Could you set down exactly the lines in the records below between the line holding "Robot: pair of" and the line holding "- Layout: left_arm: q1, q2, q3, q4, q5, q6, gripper", inclusive?

Available records Block Start

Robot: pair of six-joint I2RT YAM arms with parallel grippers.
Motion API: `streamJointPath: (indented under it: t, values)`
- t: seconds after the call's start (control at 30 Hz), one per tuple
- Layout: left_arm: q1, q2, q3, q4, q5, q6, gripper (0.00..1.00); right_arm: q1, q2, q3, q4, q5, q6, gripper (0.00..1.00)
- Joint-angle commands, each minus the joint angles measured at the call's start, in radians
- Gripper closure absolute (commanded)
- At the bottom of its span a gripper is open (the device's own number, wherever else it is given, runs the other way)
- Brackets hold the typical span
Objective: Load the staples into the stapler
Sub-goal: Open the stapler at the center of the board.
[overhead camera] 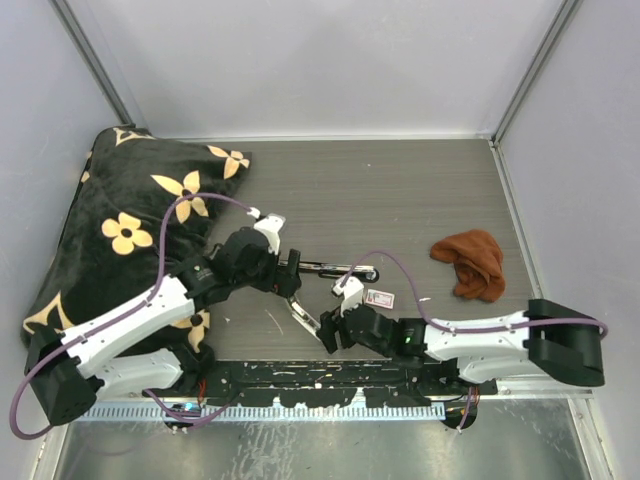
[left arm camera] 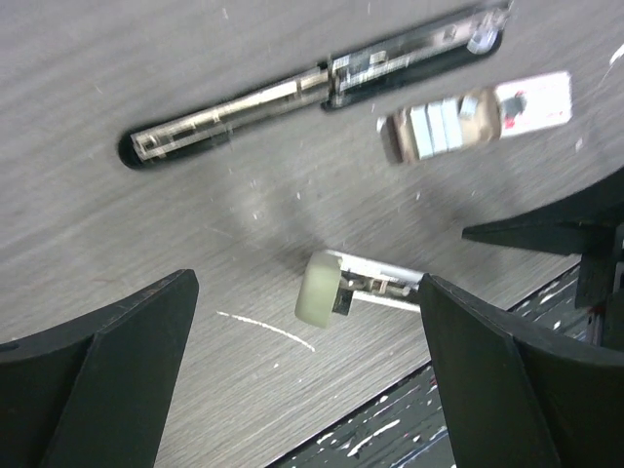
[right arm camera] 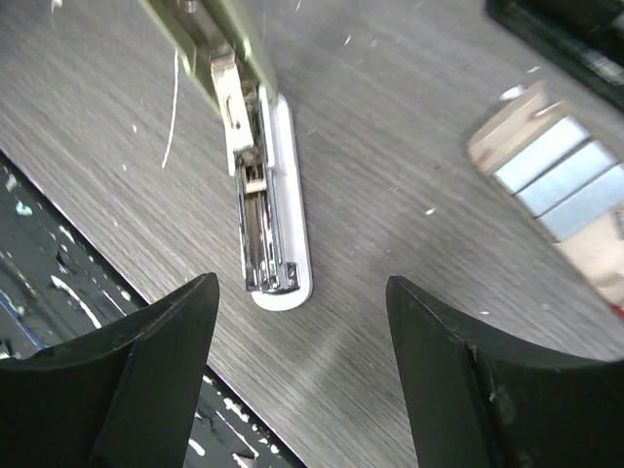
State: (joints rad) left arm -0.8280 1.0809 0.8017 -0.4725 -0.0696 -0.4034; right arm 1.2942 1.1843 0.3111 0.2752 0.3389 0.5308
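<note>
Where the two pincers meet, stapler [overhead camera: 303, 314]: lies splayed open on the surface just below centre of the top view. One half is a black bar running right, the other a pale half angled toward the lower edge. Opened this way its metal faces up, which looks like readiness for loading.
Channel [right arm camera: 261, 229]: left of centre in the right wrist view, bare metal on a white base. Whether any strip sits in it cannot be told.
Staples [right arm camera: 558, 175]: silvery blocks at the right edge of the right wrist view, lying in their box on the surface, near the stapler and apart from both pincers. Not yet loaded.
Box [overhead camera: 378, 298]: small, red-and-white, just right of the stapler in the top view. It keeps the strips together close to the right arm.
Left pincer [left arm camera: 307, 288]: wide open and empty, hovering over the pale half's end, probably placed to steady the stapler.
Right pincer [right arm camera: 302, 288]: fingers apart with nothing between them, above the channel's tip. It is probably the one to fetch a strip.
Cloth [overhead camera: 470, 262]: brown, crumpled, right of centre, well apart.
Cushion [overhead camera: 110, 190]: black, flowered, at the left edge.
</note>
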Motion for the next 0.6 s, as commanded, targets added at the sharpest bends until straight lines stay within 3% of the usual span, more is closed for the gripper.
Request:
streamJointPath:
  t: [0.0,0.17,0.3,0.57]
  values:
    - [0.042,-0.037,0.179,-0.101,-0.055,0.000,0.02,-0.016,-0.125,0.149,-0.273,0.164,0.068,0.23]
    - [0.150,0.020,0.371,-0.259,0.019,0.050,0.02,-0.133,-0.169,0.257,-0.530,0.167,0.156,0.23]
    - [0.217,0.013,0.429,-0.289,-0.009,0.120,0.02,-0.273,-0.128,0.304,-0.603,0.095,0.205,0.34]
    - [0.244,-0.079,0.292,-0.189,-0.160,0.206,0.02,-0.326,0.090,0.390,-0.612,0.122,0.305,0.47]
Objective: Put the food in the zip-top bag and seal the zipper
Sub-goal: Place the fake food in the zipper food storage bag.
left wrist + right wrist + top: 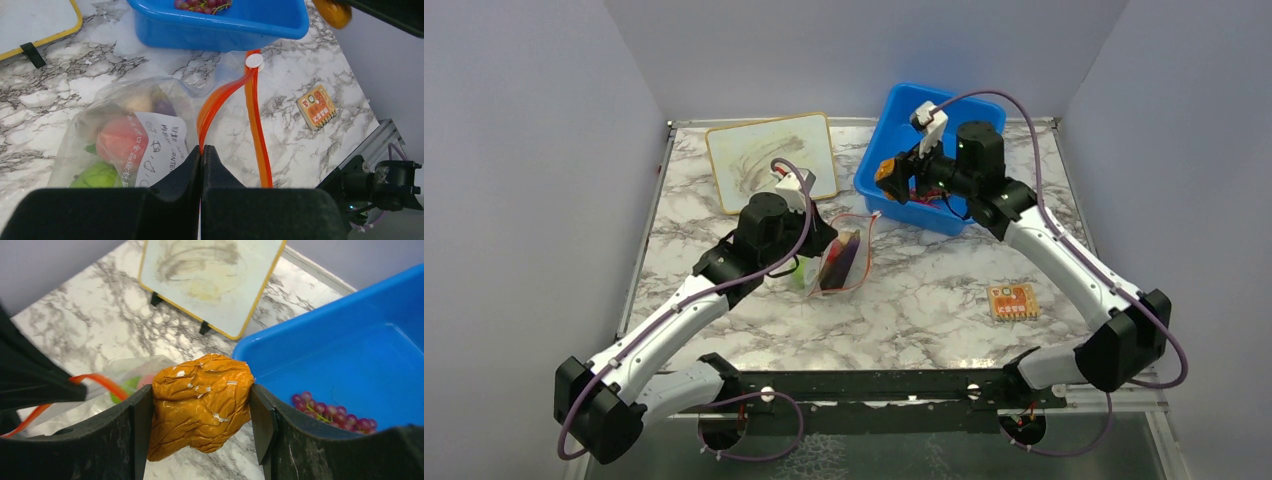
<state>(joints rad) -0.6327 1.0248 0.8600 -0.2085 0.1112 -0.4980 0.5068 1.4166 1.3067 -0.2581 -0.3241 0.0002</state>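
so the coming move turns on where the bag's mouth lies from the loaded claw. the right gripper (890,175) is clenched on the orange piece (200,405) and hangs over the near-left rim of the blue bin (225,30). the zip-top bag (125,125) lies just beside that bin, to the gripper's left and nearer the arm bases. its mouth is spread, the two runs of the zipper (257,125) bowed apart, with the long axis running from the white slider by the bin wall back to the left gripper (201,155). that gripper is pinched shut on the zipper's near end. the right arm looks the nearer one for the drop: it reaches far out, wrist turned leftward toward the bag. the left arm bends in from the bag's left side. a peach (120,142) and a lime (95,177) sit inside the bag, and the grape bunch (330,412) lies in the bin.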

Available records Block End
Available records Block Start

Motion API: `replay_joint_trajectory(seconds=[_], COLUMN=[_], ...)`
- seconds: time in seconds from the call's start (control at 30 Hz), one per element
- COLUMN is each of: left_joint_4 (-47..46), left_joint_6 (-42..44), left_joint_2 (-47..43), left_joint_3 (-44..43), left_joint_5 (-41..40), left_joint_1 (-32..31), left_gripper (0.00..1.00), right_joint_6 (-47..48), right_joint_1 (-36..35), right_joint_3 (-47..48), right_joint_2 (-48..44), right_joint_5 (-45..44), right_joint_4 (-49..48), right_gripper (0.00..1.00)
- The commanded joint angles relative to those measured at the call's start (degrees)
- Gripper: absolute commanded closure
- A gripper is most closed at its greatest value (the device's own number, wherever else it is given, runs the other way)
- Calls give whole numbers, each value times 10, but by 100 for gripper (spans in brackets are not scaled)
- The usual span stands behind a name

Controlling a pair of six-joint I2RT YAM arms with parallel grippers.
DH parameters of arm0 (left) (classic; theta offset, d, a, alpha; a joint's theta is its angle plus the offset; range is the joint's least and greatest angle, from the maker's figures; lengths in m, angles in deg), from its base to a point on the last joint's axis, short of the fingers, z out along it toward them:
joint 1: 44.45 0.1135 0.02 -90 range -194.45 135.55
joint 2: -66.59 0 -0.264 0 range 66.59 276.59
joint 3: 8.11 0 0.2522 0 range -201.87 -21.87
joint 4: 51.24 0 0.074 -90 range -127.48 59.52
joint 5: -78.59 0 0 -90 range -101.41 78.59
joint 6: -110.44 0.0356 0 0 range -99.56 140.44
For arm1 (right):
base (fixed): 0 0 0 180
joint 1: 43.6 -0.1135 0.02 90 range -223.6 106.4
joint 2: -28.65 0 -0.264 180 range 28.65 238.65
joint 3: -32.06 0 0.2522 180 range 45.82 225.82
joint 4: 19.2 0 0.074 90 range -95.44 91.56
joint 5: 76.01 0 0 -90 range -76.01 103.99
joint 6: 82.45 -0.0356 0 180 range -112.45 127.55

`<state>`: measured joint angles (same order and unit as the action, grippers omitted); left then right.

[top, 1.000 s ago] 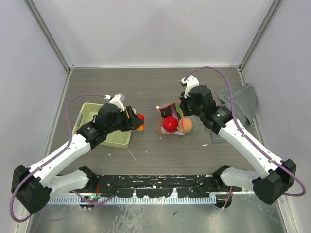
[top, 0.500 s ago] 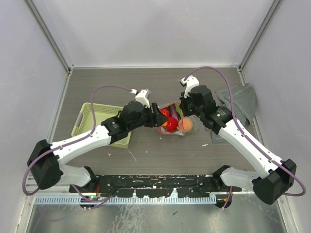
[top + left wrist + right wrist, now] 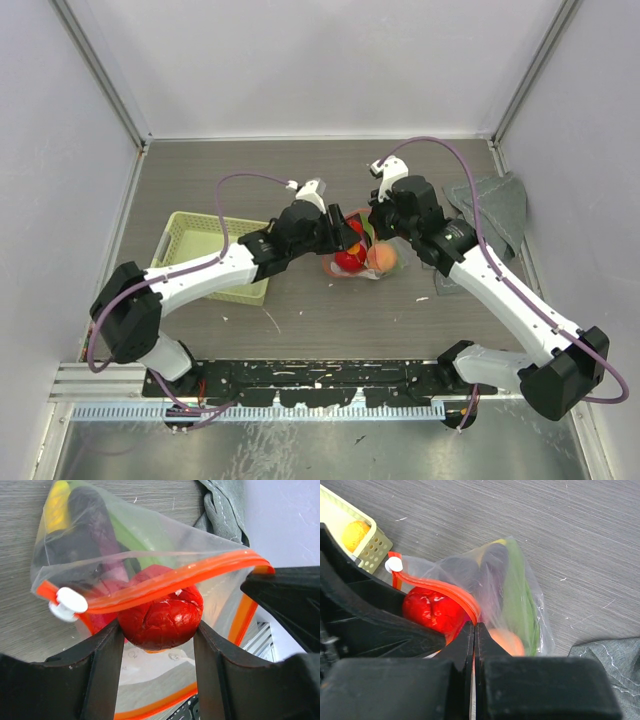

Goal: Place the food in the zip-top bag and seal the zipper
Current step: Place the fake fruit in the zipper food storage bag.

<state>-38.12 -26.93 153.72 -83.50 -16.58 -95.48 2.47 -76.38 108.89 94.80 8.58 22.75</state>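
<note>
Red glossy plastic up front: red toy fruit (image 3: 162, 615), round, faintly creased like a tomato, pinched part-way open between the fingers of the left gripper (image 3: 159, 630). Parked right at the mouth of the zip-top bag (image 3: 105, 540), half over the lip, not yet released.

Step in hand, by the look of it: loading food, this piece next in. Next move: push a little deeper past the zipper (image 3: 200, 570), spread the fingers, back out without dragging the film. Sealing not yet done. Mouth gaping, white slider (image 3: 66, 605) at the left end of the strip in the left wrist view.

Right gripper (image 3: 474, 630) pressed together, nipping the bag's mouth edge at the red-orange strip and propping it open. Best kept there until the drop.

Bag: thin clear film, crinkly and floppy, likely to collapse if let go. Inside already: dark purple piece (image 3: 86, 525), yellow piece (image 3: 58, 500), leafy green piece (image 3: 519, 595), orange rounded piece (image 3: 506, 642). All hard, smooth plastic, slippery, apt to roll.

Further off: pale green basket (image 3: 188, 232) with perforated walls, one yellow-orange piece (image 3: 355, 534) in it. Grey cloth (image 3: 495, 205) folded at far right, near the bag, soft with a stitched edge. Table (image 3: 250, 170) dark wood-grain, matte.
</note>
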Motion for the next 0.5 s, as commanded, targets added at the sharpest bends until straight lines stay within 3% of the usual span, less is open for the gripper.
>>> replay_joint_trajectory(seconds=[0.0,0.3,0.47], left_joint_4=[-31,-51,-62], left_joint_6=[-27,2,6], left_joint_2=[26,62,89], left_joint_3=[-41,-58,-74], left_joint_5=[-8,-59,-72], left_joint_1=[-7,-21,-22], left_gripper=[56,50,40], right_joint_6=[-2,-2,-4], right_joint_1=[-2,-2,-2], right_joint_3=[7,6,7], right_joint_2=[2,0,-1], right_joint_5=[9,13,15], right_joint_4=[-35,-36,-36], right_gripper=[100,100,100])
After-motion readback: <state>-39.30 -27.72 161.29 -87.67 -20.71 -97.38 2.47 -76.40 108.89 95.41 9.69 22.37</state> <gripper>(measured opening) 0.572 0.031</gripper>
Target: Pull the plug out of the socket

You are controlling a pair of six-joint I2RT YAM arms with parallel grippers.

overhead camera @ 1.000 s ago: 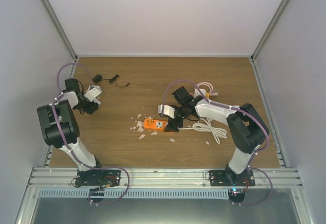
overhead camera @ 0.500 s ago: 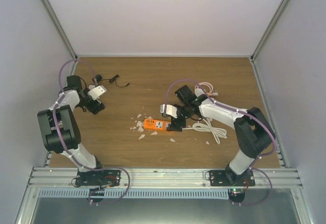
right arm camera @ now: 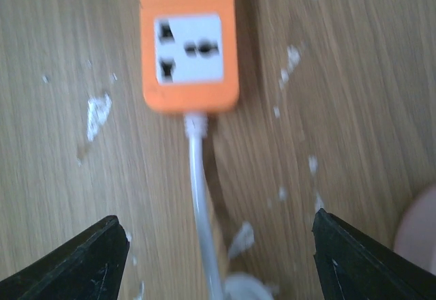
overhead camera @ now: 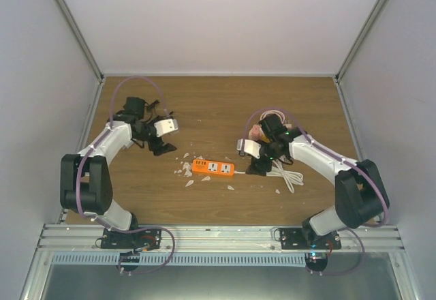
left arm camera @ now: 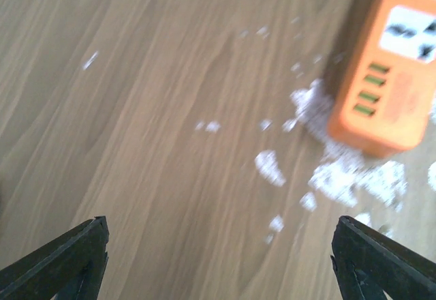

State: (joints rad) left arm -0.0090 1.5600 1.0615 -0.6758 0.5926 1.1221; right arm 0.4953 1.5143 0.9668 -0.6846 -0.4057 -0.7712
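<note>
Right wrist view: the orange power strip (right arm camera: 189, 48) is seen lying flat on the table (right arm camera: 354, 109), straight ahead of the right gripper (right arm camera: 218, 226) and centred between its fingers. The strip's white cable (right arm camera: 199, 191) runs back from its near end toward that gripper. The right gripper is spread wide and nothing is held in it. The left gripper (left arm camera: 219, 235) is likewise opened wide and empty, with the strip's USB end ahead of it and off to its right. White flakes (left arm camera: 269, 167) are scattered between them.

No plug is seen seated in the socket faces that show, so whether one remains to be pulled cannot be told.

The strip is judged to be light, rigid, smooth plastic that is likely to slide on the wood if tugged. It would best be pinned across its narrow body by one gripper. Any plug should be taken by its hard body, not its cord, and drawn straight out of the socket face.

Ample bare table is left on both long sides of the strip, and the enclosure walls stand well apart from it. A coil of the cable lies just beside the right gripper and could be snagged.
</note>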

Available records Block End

# Solution to this problem
Robot: pair of six-joint I2RT YAM arms with parallel grippers.
Motion API: `streamJointPath: (indented under it: t, values)`
- t: seconds after the call's start (control at 30 Hz), one per tuple
- Layout: left_arm: q1, q2, q3, q4, q5, q6, gripper (0.00..1.00); right_arm: q1, q2, q3, q4, q5, q6, gripper (0.00..1.00)

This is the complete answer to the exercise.